La Gambie interdit toutes formes de jeux d’argent


La Gambie a pris en début de semaine une décision radicale, en interdisant tous les jeux d’argent et de hasard sur son territoire. Le gouvernement justifie son choix en indiquant qu’il est urgent de lutter contre les dérives de cette industrie dans le petit État d’Afrique de l’Ouest.

Les jeux d’argent bannis de la Gambie

Personne n’aurait imaginé un tel changement radical en Gambie, pays africain de 1,8 million d’habitants, qui vient de confirmer en début de semaine l’interdiction de toutes les formes de jeux d’argent et de jeux de hasard sur son territoire. Sont concernés par ce décret présidentiel toute forme de loterie, de jeux de grattage ainsi que les paris sportifs sur le territoire de cette nation donnant sur l’Atlantique et entourée au Nord, au Sud et à l’Est par le Sénégal.

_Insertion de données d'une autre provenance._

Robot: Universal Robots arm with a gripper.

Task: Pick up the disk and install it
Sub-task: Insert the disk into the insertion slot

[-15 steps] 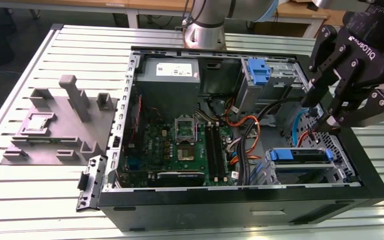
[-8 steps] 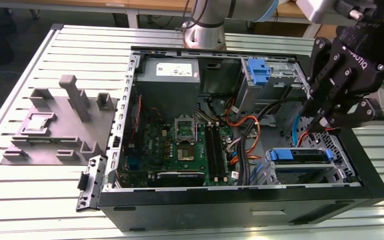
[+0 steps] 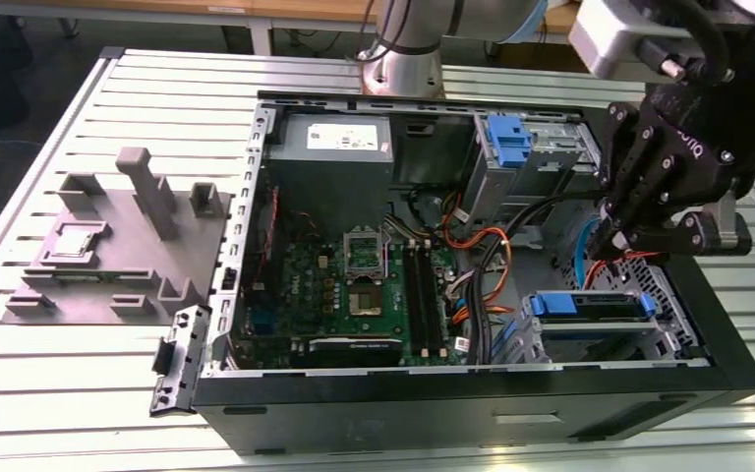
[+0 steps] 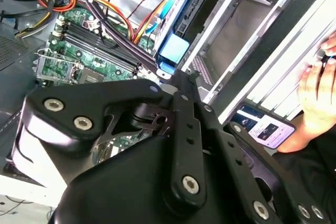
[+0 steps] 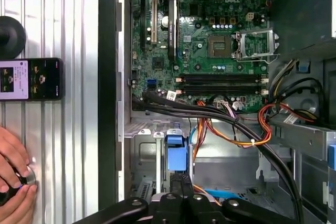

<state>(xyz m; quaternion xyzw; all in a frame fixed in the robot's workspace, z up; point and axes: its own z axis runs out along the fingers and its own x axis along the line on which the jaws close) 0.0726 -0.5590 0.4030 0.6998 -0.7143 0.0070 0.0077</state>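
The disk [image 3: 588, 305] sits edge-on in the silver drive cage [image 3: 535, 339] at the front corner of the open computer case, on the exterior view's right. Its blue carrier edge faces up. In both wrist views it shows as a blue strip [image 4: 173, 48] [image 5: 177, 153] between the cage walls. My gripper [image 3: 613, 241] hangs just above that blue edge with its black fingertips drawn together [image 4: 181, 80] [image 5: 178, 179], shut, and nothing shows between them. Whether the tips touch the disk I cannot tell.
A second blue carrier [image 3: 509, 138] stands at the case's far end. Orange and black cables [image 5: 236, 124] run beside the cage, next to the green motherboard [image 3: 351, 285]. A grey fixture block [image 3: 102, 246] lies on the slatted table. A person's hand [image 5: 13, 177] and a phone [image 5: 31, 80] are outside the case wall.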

Dans le communiqué annonçant l’interdiction, la présidence explique la nécessité de cette loi afin de préserver la population gambienne contre les dérives de l’industrie des jeux ces dernières années. Le pays, surtout la capitale Banjul, connaît en effet une augmentation à un rythme effréné du nombre de boutiques de paris sportifs et de complexes hôteliers abritant des casinos.

Un choix moral

Ces établissements conduiraient le peuple gambien à délaisser les valeurs de la société, « fondée sur l’épargne et l’honnêteté » selon la présidence, au profit de valeurs « négatives » comme l’avarice et l’avidité. Le gouvernement justifie par ailleurs le décret par l’interdiction explicite ou implicite des jeux de hasard et des jeux d’argent par le Christianisme et l’Islam, ce dernier étant la religion de plus de 95 % de la population.

Dernier argument avancé par le président : l’interdiction des jeux d’argent constitue une mesure importante pour empêcher la transformation de la jeunesse gambienne en une génération d’individus accros aux jeux de hasard. Le communiqué ne précise toutefois pas comment le gouvernement compte compenser les pertes financières engendrées par cette décision, sachant que les jeux de hasard représentent depuis quelques années l’un des secteurs les plus dynamiques de l’économie gambienne.